PROMPT. Please return only the lines from the one holding "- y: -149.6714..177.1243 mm" through the one holding "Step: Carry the", exactly as they appear in the records below, both ends included.

SOURCE MATERIAL.
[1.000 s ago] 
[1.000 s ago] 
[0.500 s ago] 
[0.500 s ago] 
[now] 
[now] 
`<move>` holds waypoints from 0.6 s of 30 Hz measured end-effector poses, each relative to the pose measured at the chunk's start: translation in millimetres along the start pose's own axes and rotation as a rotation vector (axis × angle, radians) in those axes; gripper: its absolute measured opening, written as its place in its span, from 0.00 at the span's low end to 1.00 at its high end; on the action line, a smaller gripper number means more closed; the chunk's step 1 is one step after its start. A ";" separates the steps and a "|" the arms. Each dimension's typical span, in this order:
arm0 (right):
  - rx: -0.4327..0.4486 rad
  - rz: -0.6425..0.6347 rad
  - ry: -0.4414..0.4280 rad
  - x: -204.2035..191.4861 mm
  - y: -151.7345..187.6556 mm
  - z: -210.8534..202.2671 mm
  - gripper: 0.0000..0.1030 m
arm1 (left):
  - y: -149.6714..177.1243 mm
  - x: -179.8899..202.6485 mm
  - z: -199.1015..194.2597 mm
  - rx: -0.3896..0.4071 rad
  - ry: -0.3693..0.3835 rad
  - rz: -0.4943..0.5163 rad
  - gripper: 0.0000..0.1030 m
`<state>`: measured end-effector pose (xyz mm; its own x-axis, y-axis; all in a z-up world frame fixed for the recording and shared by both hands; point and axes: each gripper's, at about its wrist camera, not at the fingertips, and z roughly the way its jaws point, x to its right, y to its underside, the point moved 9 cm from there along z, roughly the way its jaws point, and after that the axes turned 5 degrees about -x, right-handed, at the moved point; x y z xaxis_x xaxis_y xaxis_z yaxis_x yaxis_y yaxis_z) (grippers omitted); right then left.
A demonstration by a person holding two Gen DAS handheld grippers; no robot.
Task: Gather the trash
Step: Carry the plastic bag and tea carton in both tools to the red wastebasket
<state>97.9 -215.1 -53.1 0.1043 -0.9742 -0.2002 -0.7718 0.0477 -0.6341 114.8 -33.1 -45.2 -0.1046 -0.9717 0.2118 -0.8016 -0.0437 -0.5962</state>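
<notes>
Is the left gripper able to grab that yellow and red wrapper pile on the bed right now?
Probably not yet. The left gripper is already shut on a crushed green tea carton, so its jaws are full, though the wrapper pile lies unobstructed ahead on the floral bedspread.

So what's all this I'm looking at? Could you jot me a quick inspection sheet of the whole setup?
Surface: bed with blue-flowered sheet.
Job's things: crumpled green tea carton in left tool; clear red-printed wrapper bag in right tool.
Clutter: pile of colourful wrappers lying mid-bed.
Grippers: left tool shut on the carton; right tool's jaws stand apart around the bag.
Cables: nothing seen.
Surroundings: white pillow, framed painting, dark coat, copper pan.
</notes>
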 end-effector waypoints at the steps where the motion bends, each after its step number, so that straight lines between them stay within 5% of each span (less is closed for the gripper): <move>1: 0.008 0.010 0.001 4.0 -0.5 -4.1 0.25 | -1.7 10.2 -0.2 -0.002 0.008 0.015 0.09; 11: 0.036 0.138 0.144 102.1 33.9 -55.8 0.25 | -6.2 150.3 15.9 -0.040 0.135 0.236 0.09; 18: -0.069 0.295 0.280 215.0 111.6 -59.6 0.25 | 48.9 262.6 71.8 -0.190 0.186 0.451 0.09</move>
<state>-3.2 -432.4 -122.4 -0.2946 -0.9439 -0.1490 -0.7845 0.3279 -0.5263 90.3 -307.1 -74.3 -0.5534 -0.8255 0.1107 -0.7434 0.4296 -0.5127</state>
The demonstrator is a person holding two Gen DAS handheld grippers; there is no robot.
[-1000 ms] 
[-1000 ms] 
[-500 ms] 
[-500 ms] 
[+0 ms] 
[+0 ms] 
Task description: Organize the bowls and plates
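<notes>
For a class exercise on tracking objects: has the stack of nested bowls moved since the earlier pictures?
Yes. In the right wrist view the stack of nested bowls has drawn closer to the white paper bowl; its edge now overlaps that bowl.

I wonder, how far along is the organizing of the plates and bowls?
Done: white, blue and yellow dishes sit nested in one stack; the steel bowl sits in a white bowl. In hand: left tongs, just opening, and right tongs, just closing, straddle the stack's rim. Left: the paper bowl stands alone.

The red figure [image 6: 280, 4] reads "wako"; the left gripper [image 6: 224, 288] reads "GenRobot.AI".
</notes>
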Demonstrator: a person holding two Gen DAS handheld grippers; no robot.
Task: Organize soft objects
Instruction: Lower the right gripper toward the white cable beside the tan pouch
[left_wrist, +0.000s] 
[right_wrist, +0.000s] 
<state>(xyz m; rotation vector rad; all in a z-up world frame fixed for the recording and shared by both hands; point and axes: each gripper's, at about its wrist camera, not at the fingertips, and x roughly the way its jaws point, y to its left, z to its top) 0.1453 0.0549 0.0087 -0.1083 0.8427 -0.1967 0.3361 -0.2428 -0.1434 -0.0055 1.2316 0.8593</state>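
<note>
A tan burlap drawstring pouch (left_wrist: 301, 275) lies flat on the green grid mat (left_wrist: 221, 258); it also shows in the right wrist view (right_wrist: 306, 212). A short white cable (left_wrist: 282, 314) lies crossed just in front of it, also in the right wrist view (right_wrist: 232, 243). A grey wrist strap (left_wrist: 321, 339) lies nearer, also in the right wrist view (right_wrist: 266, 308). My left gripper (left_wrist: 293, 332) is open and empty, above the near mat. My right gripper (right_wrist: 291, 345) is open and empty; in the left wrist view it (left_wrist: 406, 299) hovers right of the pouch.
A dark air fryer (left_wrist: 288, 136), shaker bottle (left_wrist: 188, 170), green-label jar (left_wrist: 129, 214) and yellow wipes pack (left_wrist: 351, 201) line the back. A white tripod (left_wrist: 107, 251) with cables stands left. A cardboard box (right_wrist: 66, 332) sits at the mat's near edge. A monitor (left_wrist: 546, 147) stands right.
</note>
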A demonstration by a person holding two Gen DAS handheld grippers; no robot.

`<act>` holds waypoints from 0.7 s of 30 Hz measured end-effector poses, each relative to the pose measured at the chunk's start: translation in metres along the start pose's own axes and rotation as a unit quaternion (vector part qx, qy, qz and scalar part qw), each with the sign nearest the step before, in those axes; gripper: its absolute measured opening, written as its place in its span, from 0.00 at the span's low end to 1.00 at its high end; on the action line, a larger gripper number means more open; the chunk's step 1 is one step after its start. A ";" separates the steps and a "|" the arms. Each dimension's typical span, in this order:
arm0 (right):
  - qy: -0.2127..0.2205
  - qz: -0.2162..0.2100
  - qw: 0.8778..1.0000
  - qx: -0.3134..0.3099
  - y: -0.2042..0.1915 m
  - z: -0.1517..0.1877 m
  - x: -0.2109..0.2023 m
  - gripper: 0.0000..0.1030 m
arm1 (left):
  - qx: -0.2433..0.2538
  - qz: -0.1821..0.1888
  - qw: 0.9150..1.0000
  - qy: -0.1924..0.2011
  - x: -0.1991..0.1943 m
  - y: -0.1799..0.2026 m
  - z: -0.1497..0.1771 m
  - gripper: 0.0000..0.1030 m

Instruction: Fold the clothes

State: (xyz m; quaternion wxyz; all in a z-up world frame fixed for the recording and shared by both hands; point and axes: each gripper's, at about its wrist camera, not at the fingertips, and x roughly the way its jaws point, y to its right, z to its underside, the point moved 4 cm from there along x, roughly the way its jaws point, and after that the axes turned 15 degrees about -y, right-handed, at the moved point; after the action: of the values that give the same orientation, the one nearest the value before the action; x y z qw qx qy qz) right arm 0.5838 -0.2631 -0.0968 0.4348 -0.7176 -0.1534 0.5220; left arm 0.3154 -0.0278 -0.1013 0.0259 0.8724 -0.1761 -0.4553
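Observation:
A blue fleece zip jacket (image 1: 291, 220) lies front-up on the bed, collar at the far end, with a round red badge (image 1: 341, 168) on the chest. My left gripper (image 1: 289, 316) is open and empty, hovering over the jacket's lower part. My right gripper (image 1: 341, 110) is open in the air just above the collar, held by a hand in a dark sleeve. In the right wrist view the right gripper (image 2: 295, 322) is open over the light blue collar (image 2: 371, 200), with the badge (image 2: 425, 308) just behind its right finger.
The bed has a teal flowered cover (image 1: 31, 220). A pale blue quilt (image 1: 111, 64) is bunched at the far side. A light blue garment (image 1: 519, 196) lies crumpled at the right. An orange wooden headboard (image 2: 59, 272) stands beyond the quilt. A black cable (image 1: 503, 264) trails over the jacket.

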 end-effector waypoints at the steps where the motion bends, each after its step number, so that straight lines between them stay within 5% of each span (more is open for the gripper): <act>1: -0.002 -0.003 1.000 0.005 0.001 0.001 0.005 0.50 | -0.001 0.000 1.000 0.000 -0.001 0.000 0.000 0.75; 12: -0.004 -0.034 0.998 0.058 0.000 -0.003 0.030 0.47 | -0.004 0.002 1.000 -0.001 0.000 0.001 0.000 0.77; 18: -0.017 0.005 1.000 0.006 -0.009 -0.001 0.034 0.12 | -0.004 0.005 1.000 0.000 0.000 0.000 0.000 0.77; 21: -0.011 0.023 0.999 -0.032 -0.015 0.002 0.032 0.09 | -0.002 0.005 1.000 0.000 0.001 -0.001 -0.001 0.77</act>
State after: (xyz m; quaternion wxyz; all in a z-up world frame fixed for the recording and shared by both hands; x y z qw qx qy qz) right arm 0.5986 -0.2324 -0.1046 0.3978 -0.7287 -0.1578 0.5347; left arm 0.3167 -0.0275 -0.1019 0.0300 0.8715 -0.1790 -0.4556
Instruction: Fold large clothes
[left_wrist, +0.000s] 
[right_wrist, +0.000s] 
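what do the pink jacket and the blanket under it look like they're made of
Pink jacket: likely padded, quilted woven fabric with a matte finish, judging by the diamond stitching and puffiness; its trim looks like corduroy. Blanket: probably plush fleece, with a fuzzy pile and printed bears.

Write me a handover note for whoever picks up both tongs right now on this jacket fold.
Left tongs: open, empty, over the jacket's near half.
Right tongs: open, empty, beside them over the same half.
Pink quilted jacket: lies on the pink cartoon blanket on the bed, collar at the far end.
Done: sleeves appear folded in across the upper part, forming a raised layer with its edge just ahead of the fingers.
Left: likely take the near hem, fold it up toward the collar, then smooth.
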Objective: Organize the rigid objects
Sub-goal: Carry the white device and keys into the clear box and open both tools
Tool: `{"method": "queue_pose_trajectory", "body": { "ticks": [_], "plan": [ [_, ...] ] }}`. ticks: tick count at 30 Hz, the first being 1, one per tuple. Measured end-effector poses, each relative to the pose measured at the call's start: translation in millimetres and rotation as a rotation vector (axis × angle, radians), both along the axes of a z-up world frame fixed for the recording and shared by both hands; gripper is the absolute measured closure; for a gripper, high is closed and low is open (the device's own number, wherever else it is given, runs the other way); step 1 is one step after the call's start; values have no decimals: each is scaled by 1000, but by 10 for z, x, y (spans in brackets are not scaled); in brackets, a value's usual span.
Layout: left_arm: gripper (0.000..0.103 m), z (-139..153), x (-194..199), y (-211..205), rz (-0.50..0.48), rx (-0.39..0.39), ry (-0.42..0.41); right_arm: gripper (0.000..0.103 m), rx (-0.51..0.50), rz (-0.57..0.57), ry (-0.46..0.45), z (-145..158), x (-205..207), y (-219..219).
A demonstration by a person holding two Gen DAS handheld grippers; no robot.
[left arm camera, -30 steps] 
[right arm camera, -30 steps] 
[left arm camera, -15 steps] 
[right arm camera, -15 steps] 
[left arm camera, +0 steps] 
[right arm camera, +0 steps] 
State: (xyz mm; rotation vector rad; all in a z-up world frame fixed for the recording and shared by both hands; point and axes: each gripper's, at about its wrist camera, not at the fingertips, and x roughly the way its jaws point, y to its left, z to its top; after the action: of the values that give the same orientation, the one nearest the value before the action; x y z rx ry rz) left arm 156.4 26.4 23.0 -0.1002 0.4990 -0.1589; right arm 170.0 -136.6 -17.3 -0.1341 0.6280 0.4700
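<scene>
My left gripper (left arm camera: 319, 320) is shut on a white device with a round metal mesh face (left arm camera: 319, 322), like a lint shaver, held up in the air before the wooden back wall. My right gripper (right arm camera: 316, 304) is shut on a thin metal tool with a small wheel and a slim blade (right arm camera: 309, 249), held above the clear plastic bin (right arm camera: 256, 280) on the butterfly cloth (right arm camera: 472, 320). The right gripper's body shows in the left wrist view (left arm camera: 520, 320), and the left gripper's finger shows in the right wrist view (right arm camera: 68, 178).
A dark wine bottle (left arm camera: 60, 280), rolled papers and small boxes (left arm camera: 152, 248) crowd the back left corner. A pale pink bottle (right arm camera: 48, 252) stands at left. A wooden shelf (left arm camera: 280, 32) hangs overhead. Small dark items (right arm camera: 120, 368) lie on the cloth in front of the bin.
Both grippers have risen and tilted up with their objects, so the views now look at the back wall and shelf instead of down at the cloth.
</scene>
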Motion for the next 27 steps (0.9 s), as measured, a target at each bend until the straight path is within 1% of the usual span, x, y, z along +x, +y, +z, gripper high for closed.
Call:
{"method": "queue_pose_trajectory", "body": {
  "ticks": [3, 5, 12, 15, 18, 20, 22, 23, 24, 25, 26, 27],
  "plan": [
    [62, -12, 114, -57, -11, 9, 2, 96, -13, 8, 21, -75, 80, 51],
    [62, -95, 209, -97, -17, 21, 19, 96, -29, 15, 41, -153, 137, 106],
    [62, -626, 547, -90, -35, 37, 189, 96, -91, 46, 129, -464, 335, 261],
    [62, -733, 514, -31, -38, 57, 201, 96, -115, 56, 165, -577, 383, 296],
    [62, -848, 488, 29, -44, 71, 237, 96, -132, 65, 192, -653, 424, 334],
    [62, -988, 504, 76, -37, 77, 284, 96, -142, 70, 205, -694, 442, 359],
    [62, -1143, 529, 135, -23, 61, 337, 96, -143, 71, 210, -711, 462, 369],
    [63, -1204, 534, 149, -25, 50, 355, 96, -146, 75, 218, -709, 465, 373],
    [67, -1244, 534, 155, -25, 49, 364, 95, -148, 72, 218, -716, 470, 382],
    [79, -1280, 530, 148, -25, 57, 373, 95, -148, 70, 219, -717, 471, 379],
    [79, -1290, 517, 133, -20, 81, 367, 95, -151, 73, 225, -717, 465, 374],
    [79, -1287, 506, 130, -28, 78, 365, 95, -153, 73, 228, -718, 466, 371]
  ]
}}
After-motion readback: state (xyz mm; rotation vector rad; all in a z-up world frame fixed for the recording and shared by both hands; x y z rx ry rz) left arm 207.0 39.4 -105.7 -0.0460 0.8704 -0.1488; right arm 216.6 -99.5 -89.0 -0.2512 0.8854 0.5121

YOUR SOLUTION.
  - y: -149.6714..177.1243 mm
  - x: -179.8899..202.6485 mm
  - z: -199.1015..194.2597 mm
  - rx: -0.3896..0.4071 rad
  - ry: -0.3693..0.3835 rad
  - rz: -0.4943..0.5163 rad
  - gripper: 0.0000..0.1030 m
`<state>`: measured end-effector pose (xyz mm; its own x-axis, y-axis; all in a z-up world frame fixed for the recording and shared by both hands; point and axes: each gripper's, at about its wrist camera, not at the fingertips, and z roughly the way its jaws point, x to its right, y to its underside, the point moved 9 cm from there along z, roughly the way its jaws point, and after that the axes turned 5 degrees about -x, right-handed, at the moved point; x y z xaxis_x xaxis_y xaxis_z yaxis_x yaxis_y yaxis_z) (grippers omitted); right then left.
A demonstration by a person holding two Gen DAS handheld grippers; no robot.
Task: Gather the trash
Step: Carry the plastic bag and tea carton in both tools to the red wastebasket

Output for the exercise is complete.